Raporu hazırlayan uzmanlardan Yrd. Doç. Dr. Didem Yılmaz ise raporun ikinci başlığı olan, değiştirilen maddelerin içeriğini okudu. Yılmaz, milletvekili sayısının arttırılmasına ilişkin madde değişiminin meclisin tartışarak karar alma yerine, oylama ve onaylamaya dönüşme tehlikesi taşıyabileceğini söyledi. Yılmaz rapordaki diğer madde içeriklerini de aktardı: "Cumhurbaşkanı ile TBMM’nin eşzamanlı seçimi, yasama ve yürütmenin oluşumu bakımından Başkanlık rejimindeki 'karşılıklı bağımsızlık' ilkesine yabancı olup, yasamanın yürütme güdümünde oluşma riskini belirgin bir hale getirmektedir. Böyle bir düzenleme, 'yasamayı yürütme karşısında özerk hale getirme' gerekçesi ile parlamenter rejimi ortadan kaldırmayı amaçlayan Değişiklik Teklifi’nin başkanlık rejimi kurma amacına yönelik olmadığını açıkça gösteriyor. Çoğunluk partisi başkanı Cumhurbaşkanı ise Parti disiplini ve lider hâkimiyetinin baskın olduğu ülkemizde parti başkanı Cumhurbaşkanının TBMM’de siyasal çoğunluğa sahip bulunması durumunda buna damgasını vurma olasılığı yüksektir.

TBMM’nin denetim yetkisi, büyük ölçüde kaldırılıyor. Meclisin önemli özelliklerinden birisi, meclis soruşturmasının işletilebiliyor olmasıydı. Evet, gensoru vs. zaten işletilemiyordu; yürürlükteki sistemde Cumhurbaşkanı açısından soruşturma zor işliyordu. Fakat bu değişiklikle Bakanlar için de çok zor işleyecek. Meclis, içinden -sadece bazı- bakanların seçileceği bir havuza dönüştürülmektedir. Sadece içinden Bakanların çıkarılacağı ve Bakanların milletvekillerine karşı sorumlu olmadığı bir Meclis’te milletvekilleri, bakanlara nasıl ulaşacak ve seçmenlerinin mağduriyetlerini nasıl giderecek ve haklarını nasıl koruyabilecektir. Denetim etkinliğinin azaltılması,  Meclisin işlevsizleştirilmesidir.

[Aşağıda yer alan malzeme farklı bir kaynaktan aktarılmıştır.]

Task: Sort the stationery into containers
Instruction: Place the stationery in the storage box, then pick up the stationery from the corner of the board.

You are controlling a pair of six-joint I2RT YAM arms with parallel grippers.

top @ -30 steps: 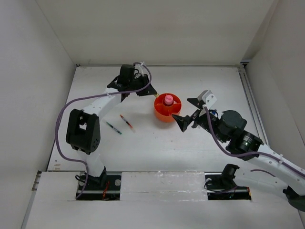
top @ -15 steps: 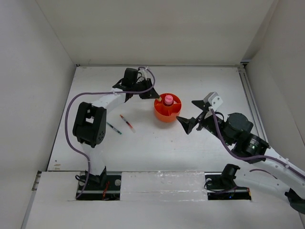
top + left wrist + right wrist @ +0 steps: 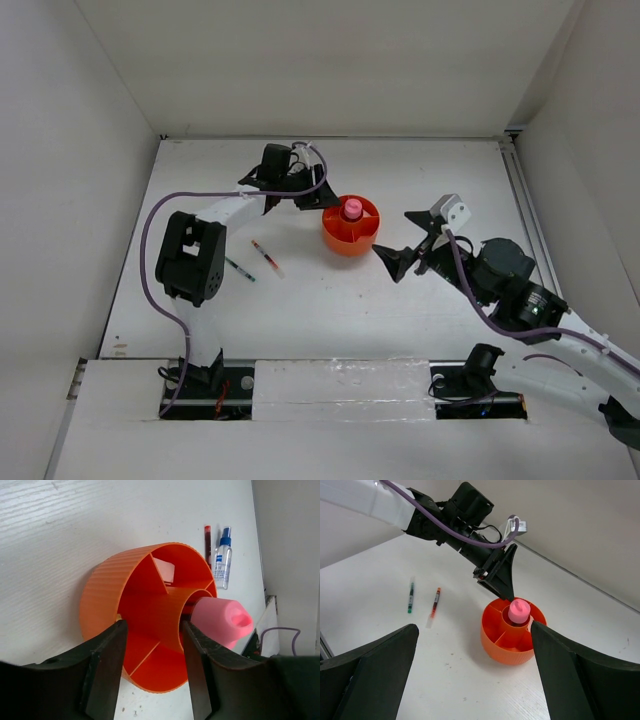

Cumhurbaşkanı’nın cezai sorumluluğu yok edilmek isteniyor. Cumhurbaşkanı Yüce Divan'a ancak 400 vekil oyu ile sevk edilebilecek. Bu, suçlandırma mekanizması fiilen işletilemeyecek demektir.

Görevi bittikten sonra da aynı kural geçerli olacak."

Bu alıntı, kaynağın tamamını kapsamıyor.